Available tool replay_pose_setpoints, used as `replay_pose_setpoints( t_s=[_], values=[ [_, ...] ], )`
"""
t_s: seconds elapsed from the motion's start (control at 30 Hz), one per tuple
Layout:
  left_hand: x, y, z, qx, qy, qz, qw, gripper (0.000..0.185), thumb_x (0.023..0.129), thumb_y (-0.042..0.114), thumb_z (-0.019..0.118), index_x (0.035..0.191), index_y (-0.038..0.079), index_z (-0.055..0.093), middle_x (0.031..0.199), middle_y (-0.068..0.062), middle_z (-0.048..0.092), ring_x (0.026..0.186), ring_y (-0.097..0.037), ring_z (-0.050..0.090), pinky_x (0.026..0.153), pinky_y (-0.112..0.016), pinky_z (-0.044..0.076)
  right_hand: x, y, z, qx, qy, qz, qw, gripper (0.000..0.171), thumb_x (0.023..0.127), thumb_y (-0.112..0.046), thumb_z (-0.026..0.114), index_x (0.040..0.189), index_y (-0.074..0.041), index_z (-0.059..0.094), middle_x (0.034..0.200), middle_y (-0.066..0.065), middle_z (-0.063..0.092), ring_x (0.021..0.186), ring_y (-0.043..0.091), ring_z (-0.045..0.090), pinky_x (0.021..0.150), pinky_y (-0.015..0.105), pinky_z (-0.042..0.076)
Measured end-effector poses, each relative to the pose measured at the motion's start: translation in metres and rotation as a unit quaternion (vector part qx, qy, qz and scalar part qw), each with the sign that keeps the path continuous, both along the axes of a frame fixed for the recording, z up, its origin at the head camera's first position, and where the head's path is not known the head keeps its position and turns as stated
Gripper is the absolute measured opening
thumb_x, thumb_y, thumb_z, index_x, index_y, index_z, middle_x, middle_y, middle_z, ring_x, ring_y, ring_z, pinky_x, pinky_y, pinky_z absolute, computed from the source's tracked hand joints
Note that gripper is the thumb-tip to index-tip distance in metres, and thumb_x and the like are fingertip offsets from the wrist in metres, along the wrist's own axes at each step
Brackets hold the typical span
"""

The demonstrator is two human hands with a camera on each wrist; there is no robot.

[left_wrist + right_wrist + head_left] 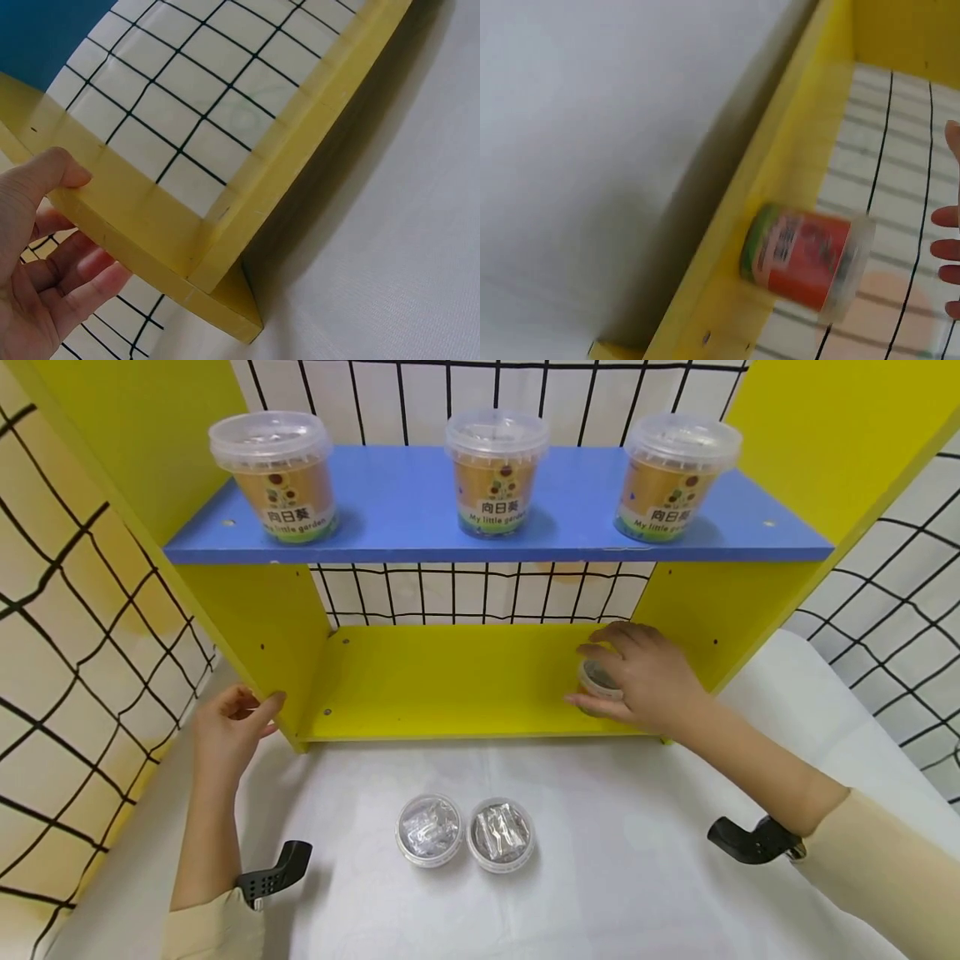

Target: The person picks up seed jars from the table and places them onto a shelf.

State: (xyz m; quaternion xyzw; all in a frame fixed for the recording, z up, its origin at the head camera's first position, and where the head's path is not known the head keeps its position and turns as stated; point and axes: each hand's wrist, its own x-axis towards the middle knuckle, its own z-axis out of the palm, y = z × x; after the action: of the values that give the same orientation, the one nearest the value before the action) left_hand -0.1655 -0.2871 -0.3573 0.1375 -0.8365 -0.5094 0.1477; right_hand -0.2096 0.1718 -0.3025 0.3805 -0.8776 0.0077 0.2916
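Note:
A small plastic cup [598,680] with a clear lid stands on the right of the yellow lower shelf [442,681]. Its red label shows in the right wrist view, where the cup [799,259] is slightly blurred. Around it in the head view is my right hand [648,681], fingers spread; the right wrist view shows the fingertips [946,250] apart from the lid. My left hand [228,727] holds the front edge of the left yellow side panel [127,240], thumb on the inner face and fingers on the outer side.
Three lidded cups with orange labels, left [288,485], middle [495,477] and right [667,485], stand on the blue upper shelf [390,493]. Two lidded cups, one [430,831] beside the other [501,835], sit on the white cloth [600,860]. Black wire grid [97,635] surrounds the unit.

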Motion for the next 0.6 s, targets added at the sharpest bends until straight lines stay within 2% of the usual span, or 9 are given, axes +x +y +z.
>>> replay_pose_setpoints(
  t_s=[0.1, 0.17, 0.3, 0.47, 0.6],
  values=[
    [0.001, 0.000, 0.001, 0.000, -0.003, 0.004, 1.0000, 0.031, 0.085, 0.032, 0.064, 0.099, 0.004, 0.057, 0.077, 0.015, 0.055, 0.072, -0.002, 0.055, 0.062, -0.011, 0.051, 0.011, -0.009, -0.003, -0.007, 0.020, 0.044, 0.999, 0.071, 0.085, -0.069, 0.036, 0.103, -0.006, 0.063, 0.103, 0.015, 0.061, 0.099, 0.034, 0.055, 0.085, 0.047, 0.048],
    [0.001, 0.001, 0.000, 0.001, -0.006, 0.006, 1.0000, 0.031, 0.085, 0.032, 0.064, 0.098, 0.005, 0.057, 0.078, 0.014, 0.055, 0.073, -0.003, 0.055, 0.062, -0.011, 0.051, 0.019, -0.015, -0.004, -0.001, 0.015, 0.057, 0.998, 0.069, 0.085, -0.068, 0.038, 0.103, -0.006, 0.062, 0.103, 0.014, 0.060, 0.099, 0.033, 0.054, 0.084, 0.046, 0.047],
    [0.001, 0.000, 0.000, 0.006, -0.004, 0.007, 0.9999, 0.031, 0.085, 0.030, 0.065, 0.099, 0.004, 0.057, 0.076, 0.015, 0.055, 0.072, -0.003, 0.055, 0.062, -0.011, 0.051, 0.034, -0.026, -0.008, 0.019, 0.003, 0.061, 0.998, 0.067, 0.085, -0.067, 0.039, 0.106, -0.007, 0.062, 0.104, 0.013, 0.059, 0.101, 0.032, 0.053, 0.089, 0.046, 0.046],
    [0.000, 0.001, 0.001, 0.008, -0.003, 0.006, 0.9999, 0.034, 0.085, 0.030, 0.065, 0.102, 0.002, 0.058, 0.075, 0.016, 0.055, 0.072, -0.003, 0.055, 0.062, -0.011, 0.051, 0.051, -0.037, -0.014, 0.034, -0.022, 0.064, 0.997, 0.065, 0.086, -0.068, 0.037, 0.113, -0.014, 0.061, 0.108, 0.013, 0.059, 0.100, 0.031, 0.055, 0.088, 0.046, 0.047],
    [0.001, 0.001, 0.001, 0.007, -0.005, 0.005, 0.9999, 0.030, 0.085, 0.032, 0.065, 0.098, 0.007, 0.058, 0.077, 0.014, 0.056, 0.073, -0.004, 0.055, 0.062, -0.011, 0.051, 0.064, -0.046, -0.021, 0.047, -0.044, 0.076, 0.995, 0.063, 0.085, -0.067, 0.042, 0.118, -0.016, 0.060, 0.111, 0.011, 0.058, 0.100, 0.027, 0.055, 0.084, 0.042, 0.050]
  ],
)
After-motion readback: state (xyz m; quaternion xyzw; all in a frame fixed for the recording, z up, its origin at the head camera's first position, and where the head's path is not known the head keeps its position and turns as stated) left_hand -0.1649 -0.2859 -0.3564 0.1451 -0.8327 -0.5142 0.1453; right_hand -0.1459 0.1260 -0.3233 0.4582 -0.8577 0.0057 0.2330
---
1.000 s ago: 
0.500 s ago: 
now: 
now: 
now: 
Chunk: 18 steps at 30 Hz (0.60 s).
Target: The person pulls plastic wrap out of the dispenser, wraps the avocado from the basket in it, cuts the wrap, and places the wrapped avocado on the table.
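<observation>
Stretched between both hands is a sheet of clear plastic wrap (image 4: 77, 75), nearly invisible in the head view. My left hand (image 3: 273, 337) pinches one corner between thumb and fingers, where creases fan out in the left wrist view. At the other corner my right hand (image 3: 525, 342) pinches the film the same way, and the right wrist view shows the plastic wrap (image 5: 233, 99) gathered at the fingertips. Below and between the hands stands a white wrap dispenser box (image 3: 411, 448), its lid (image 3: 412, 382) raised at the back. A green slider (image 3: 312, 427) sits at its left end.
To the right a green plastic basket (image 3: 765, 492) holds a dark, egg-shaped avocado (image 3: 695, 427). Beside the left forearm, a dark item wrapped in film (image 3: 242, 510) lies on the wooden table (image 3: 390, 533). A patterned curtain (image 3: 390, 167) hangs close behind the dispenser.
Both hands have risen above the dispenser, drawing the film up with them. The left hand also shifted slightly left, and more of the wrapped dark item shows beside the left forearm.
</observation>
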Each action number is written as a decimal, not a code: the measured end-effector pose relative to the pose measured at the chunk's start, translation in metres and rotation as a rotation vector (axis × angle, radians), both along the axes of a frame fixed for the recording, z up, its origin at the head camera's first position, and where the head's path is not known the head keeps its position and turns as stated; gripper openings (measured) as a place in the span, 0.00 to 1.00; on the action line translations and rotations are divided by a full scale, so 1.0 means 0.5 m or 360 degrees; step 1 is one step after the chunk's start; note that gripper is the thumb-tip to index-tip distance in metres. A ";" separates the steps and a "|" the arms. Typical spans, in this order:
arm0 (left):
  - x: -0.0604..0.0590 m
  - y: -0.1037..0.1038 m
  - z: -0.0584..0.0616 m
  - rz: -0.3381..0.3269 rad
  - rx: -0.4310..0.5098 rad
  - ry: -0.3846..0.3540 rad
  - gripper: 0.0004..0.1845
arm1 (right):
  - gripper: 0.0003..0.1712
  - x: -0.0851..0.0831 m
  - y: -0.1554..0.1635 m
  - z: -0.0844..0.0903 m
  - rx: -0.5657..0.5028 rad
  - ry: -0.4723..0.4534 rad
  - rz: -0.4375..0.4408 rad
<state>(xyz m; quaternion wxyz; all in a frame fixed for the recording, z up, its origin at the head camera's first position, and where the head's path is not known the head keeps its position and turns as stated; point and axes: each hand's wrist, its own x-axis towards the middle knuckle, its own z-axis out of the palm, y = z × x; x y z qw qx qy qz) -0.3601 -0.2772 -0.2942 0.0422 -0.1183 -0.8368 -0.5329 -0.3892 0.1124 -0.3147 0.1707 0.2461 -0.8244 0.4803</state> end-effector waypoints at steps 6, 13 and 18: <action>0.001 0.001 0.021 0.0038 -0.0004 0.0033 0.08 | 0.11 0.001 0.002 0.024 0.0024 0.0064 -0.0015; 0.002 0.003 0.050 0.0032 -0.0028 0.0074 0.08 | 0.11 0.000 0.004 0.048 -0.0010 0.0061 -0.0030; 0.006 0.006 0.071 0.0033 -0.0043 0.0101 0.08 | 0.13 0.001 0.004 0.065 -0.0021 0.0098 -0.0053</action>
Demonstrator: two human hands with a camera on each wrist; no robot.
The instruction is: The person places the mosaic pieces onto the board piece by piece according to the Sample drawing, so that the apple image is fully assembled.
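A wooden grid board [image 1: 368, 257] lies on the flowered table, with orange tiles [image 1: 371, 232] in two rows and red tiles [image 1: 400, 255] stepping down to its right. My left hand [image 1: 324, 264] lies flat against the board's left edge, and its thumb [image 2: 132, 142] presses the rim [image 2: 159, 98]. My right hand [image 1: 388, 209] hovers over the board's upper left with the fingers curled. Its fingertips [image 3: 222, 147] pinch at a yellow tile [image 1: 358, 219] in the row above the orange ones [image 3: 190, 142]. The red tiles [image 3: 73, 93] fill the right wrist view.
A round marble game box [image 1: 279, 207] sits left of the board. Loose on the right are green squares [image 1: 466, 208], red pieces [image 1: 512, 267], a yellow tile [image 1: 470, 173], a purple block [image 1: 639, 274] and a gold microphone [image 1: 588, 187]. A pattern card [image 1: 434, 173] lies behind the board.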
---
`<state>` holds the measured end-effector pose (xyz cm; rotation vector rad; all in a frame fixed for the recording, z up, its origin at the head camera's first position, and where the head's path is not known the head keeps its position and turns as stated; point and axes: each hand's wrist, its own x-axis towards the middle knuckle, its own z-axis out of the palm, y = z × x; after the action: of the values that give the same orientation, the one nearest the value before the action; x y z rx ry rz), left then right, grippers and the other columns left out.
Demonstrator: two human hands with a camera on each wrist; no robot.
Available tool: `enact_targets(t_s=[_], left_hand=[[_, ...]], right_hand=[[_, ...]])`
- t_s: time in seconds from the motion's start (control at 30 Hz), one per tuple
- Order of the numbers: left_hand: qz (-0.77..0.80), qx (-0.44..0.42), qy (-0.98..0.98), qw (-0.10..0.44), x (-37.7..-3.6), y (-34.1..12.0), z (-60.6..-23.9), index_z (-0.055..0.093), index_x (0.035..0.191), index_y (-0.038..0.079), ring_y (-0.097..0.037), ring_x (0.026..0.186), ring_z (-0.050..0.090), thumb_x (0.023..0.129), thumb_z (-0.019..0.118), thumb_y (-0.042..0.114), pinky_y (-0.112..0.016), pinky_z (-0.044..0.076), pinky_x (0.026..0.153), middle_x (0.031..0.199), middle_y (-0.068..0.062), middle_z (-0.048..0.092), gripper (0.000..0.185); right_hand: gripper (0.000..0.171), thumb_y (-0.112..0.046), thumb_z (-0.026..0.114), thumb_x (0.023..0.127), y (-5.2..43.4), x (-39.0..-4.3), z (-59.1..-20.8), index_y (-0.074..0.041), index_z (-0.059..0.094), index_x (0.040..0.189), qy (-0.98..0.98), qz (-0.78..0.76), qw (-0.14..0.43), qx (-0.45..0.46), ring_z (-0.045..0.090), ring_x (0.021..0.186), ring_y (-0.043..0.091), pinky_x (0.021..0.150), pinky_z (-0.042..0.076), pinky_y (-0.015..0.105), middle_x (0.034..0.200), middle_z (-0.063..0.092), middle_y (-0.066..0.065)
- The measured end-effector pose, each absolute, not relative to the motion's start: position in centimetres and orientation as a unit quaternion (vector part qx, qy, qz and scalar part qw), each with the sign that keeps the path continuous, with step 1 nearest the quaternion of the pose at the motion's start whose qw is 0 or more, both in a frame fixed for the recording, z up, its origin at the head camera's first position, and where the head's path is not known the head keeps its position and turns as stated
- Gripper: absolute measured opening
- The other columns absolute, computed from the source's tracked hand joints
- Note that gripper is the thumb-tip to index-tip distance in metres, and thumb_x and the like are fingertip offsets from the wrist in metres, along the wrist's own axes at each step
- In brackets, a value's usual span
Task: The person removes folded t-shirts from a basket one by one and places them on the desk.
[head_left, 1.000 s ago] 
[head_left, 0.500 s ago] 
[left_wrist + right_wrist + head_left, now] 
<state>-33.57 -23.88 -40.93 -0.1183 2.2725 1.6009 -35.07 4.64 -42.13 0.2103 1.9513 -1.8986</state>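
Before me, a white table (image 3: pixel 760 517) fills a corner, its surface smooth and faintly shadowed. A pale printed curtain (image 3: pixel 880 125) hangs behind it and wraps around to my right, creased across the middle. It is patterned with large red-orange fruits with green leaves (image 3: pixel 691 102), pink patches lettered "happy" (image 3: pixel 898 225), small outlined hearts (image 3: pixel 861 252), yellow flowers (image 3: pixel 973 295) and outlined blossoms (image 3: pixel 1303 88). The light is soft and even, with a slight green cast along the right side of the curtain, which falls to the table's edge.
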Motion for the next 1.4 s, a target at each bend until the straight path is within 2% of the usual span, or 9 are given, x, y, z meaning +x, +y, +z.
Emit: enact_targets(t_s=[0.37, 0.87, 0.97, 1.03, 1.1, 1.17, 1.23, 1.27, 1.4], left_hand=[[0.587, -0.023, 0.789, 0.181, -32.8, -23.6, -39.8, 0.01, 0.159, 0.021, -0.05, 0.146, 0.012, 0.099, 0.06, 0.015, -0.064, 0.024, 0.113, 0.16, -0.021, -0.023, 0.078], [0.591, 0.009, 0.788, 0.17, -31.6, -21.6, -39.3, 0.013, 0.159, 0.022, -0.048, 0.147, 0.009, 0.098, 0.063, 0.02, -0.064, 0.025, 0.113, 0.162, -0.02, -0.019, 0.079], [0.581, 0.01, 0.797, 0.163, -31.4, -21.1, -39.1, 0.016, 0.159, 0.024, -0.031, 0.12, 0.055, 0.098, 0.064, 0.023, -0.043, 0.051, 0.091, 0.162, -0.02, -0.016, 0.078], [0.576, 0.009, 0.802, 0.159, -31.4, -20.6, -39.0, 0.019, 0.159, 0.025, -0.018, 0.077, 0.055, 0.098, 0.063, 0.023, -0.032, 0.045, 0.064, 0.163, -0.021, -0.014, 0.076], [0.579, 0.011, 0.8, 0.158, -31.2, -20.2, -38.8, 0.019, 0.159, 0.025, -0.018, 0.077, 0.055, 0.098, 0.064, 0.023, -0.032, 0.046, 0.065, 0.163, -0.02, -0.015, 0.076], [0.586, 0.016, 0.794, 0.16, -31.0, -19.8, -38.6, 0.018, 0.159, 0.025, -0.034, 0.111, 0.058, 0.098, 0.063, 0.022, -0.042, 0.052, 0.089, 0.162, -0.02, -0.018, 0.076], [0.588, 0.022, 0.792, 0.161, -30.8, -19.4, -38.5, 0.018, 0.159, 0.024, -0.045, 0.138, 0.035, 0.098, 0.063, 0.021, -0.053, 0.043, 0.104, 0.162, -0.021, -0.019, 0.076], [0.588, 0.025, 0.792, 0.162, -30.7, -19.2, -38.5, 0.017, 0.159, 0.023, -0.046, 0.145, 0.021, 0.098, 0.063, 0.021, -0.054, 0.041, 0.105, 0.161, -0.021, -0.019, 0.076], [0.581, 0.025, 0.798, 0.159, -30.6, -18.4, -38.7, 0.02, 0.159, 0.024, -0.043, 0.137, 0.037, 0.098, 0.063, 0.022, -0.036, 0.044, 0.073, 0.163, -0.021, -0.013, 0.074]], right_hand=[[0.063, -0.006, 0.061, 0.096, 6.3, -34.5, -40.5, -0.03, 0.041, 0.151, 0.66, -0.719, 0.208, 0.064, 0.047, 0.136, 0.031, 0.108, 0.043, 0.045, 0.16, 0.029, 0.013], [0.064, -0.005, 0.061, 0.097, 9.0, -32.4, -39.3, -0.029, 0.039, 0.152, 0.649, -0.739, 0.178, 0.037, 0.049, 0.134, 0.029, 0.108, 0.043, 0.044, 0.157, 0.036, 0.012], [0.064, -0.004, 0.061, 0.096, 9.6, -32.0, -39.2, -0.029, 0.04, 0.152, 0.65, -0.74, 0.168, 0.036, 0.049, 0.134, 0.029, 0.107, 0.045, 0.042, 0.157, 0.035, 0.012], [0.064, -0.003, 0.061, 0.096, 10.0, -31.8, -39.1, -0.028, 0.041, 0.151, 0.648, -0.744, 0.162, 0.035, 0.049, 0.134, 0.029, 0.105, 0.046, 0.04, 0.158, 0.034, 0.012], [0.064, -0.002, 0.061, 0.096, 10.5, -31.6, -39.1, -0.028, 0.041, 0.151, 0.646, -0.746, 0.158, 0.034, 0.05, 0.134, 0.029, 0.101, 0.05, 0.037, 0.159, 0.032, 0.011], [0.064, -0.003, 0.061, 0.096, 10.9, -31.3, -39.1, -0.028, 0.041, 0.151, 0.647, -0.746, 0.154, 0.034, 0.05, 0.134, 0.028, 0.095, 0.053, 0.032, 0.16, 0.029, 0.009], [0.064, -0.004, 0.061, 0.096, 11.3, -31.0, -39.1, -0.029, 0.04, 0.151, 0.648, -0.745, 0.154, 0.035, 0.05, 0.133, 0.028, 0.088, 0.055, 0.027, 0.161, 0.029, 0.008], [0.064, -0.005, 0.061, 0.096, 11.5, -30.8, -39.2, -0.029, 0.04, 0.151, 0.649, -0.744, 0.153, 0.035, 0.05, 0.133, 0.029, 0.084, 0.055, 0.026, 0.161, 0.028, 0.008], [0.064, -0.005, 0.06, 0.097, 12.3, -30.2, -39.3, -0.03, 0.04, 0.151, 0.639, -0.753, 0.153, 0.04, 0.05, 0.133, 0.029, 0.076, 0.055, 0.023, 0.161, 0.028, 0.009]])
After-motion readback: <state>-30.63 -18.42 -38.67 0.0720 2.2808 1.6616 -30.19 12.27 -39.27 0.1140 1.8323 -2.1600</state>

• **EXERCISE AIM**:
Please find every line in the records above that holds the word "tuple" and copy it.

• **WRITTEN SOLUTION**:
t_s: seconds elapsed from the motion's start (control at 30 Hz), one per tuple
- t_s: time in seconds from the motion's start (control at 30 Hz), one per tuple

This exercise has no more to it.